Il était plus inspiré lorsqu’ il dénonçait satanyaou qui mentait à la télé israélienne en disant que la gauche organisait des charters de bus pour faire voter les arabes israéliens .
Grave l’ AVC .Voir le lien avec un article de l’ Imonde dont il est l’ auteur ;<< Pourquoi Vladimir Poutine est le grand vainqueur de la guerre de Gaza >>
Le mec il est tordu faudrait qu’ il consulte .

https://www.youtube.com/watch?v=uXRAi16AJrw

03/07/2024 00:35 par Geb.

Voilà où mènent cinq ou six injections Pfitzer.

Nan, je rigole.

L’auteur de cette insanité n’a certainement pas eu besoin de ça pour larguer son fiel.

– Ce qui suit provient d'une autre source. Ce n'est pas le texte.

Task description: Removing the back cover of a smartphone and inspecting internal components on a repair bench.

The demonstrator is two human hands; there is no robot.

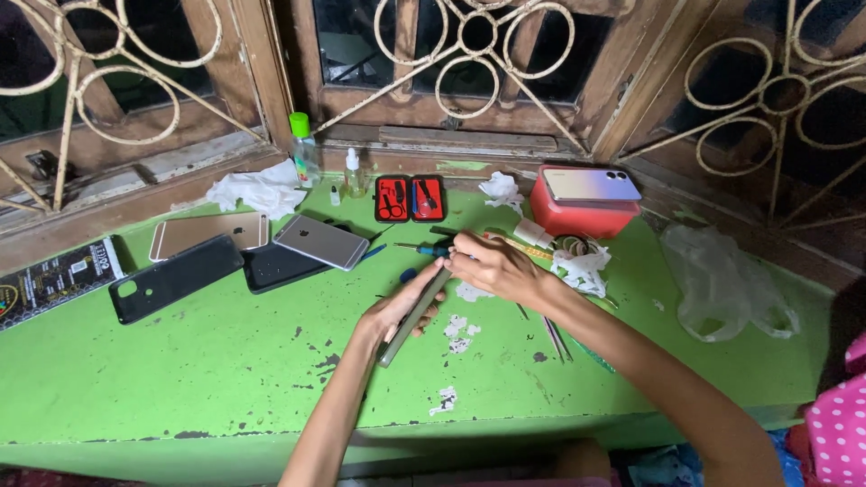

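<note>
Head view, looking down on a green, chipped work table point(180, 361) set against a wooden window frame with curled metal grilles.

Left hand point(397, 311): closed around the lower part of a slim phone point(417, 311), which is held on edge and tilted, its top end pointing up toward the other hand. The phone is at the middle of the table, lifted just above the surface.

Right hand point(494, 266): fingers curled together at the phone's upper end, touching it. Whether a tool is pinched between them cannot be told. A blue-handled screwdriver point(424, 249) lies just beside this hand.

Left of the hands: a silver phone point(322, 241) face down on a dark phone point(275, 266), a gold phone point(209, 233) and a black phone case point(176, 277) near them.

At the rear: a red and black tool kit point(409, 198) lying open, a small clear bottle point(353, 174), a green-capped bottle point(304, 149), crumpled white tissue point(257, 191).

Right side: a red box point(577, 216) with a pale phone point(591, 184) on top, and a clear plastic bag point(726, 284) well apart from the hands. Scraps of white paper point(458, 329) lie under the phone.
</note>
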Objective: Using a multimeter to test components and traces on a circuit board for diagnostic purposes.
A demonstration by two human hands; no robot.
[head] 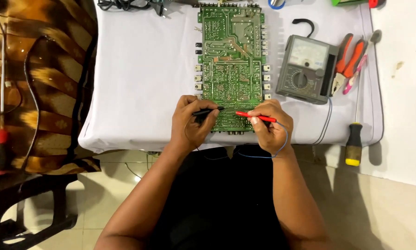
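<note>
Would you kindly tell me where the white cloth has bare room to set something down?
The widest bare patch of white cloth lies left of the green circuit board. A narrower strip runs between board and grey multimeter. The right edge is crowded with pliers and a screwdriver.

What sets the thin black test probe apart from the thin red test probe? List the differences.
The thin black test probe is black and sits in the left hand; the thin red test probe is red and sits in the right hand. The black one points right, the red one points left, so their tips face each other. A blue wire loops under the right hand; the black probe's lead is dark. Both tips lie over the near end of the green circuit board.
</note>
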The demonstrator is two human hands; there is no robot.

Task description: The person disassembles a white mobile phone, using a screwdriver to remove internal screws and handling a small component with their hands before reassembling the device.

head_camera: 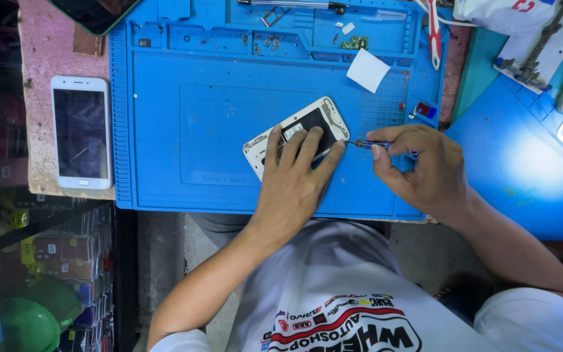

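Note:
An opened white phone (320, 117) lies back-up on the blue repair mat (216, 111), its dark insides showing. My left hand (298, 176) presses flat on its lower half, fingers spread over it. My right hand (421, 166) pinches a small blue-handled screwdriver (376, 144), held level, its tip at the phone's right edge.
A second white phone (81, 132) lies screen-up on the worn pink board to the left. Small screws and parts (268, 42) sit in the mat's top trays, with a white paper square (367, 70) and red-handled tool (434, 36). A lit blue surface (522, 156) lies right.

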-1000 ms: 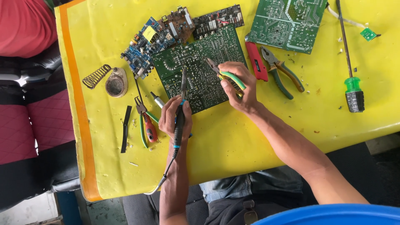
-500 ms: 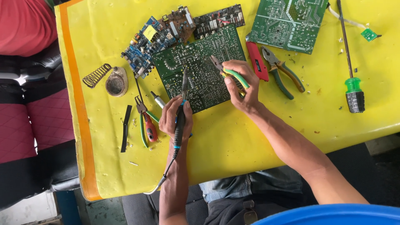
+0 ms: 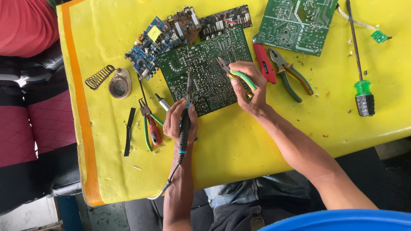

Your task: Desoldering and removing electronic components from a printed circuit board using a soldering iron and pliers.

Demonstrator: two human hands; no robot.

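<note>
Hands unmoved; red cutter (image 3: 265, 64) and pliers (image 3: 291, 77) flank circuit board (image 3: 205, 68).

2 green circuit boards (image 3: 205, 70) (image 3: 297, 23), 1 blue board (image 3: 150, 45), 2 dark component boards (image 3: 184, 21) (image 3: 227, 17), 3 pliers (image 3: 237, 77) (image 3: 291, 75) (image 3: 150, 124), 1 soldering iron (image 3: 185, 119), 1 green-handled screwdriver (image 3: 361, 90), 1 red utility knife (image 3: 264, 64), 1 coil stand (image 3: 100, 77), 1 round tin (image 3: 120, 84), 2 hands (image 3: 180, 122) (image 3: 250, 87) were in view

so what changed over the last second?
Almost nothing. The left hand keeps the soldering iron with its tip on the green board; the right hand keeps its pliers on the same board. Grips look unchanged, nothing picked up or released. Tools on the yellow table lie where they were.
</note>
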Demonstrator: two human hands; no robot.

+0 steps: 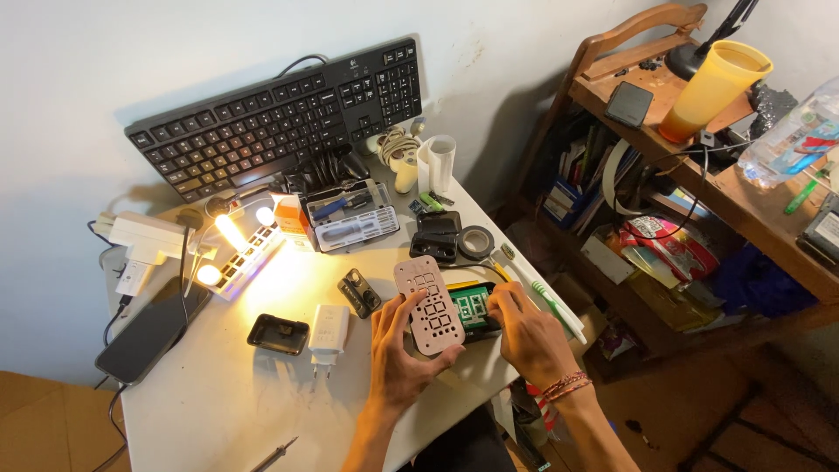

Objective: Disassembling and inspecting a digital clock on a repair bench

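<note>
My left hand (pixel 398 350) holds a pale pink remote-control faceplate (pixel 428 301) with several button cut-outs, tilted over the white table (pixel 218 402). My right hand (pixel 524 332) presses on a black remote casing holding a green circuit board (pixel 473 306), just right of the faceplate. A bead bracelet sits on my right wrist. Both hands work close together at the table's near right edge.
A black keyboard (pixel 280 114) leans on the wall. A lit lamp (pixel 229 232), screwdriver kit (pixel 350 218), tape roll (pixel 476 240), white charger (pixel 328 330), small black tray (pixel 277 333) and phone (pixel 149 332) lie around. At right, a wooden shelf (pixel 743 201) holds an orange cup (pixel 712 87).
</note>
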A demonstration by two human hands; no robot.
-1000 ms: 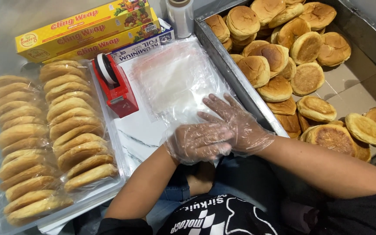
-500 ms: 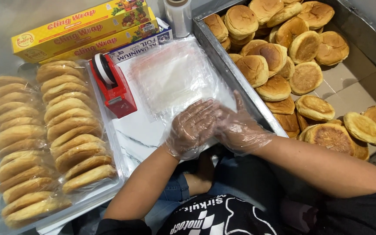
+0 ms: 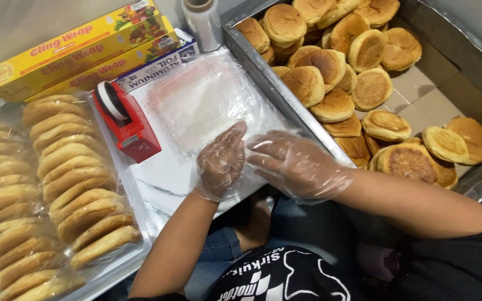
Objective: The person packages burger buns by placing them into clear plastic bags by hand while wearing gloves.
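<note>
Left hand (image 3: 221, 161) and right hand (image 3: 295, 164), loosely gloved, fingers spread, grasping nothing, over stacked clear plastic bags (image 3: 207, 100); risk: slippery gloves lifting several clinging bags.

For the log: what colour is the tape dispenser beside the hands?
Red, with a white roll, the tape dispenser shows best in the head view.

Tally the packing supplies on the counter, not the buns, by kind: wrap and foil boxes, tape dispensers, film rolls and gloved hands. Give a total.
Yellow wrap boxes: 2
Blue and white foil box: 1
Red tape dispenser: 1
Clear film roll: 1
Gloved hands, left hand and right hand: 2
Total: 7
</note>
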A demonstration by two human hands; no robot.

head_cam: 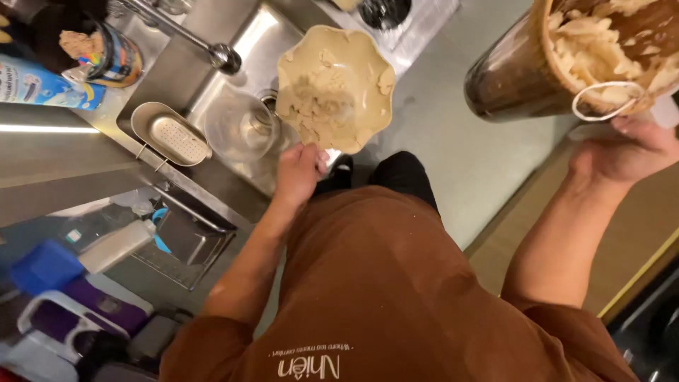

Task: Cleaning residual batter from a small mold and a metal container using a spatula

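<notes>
Beige paste coats both vessels. Left hand [300, 170] fingers are closed on the near rim, at six o'clock, of a scalloped tan bowl [334, 85], which hangs tilted over the steel sink [240, 49]. Right hand [626, 148] is curled under the base of a dark brown jar [523, 71], tipped on its side at two o'clock, mouth toward the camera, clumps clinging inside. A thin white ring [608, 100] sits at the jar's lip.

Judgement: the bowl looks light and stiff, though the smeared rim may be slippery; a dry edge is the safest hold. The jar looks heavier and, if glass, breakable; support beneath suits it.

Surroundings: faucet [191, 35] at eleven o'clock crosses the basin, perforated metal strainer [170, 134] at nine o'clock, dish rack [187, 244] below it.
</notes>
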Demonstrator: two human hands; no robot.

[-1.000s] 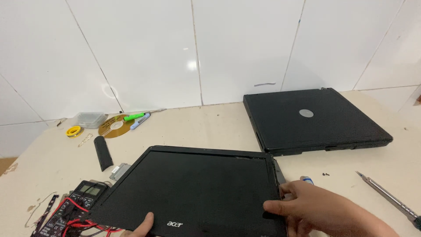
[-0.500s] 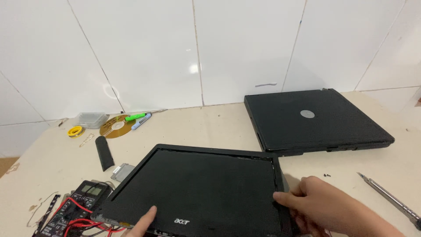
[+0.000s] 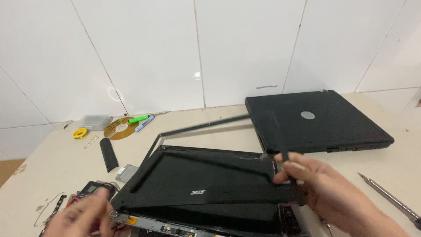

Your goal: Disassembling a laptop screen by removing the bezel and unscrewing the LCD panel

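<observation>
Two hands on the screen frame (image 3: 197, 184), lower centre: right hand (image 3: 324, 186) pinching its corner, left hand (image 3: 81, 215) blurred, grip unclear; frame half lifted off laptop (image 3: 210, 219); next: free remaining edge gently.

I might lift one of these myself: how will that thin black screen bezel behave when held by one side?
Probably floppy: the bezel is a thin open frame, raised off the laptop by the right hand. Likely light, since fingertips carry it. Possibly fragile; its far strip looks very slender.

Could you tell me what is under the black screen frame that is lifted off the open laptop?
Under the black screen frame lies the dark screen panel, with a strip of metal edge at the front. The right hand covers the right corner.
</observation>
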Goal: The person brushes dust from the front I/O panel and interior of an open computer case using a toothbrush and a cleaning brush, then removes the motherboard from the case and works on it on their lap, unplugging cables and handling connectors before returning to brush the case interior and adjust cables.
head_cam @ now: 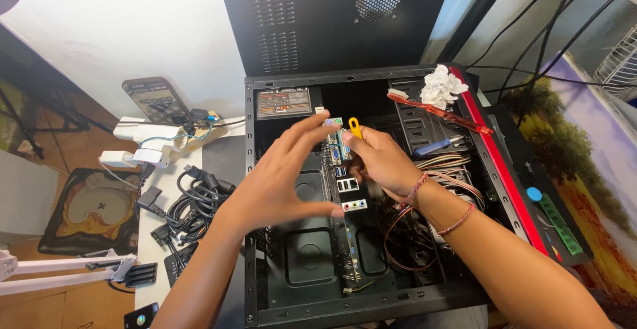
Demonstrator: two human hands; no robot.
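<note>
Bright even daylight; white glare upper left; case interior dark; wide-angle bending at edges; sharp focus.

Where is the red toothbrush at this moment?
In the head view, the red toothbrush lies across the upper right part of the open computer case, just below the crumpled white tissue and beyond the right hand.

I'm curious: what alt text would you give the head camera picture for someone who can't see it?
Two bare hands work inside an open black computer case: the left hand spreads open over the motherboard, and the right hand grips a yellow-handled tool. A red toothbrush and crumpled tissue rest on the drive bays.
</note>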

Et puis ça fait toujours plaisir de voir des charlots raconter n’importe quoi aux gogos.

Poutine s’en balec’ de leurs avis et le Hamas encore bien plus. Et le gars il peut faire l’arbre droit déguisé en Geronimo ça bougera pas la suite de l’histoire ni en bien ni en mal.

Quant à l’ancien videur de night-club Bibi tu peux le comparer à Dracula ça restera jamais qu’un mafieux de service.

C’est plutôt un Al Capone avec des moyens letaux plus développés qu’un Bandera ou un Heydricht.

N’est pas Genocidaire qui veut.

03/07/2024 06:49 par xiao pignouf

Je ne vois pas pourquoi il faut donner la parole à ce monsieur qui bénéficie déjà d’une tribune dans le Monde...

03/07/2024 08:21 par robess73

Ce monsieur est professeur a science .ce qui en dit long sur l état des grandes écoles en France et sur la formation de nos politiciens..gravissime.

06/07/2024 02:51 par vague de cauchemars

Étonnant de lire un papier de ce personnage sur LGS.
Pour mémoire, un court texte sur son soutien militant indéfectible de l’agression impérialo-sioniste-salafiste contre la Syrie.
https://tunisitri.wordpress.com/2019/06/26/un-predicateur-du-chaos-en-syrie-a-alger-par-smail-hadj-ali/

09/07/2024 18:00 par jo nice

HA le bon Filiu ;il en rate pas une !
soutient aveugle des "printemps" arabes, soutient des rebelles syrien "modérés" stigmatisation des révolutionnaire kurdes...
il est peut être sincère mais complétement bouffé par le narratif US.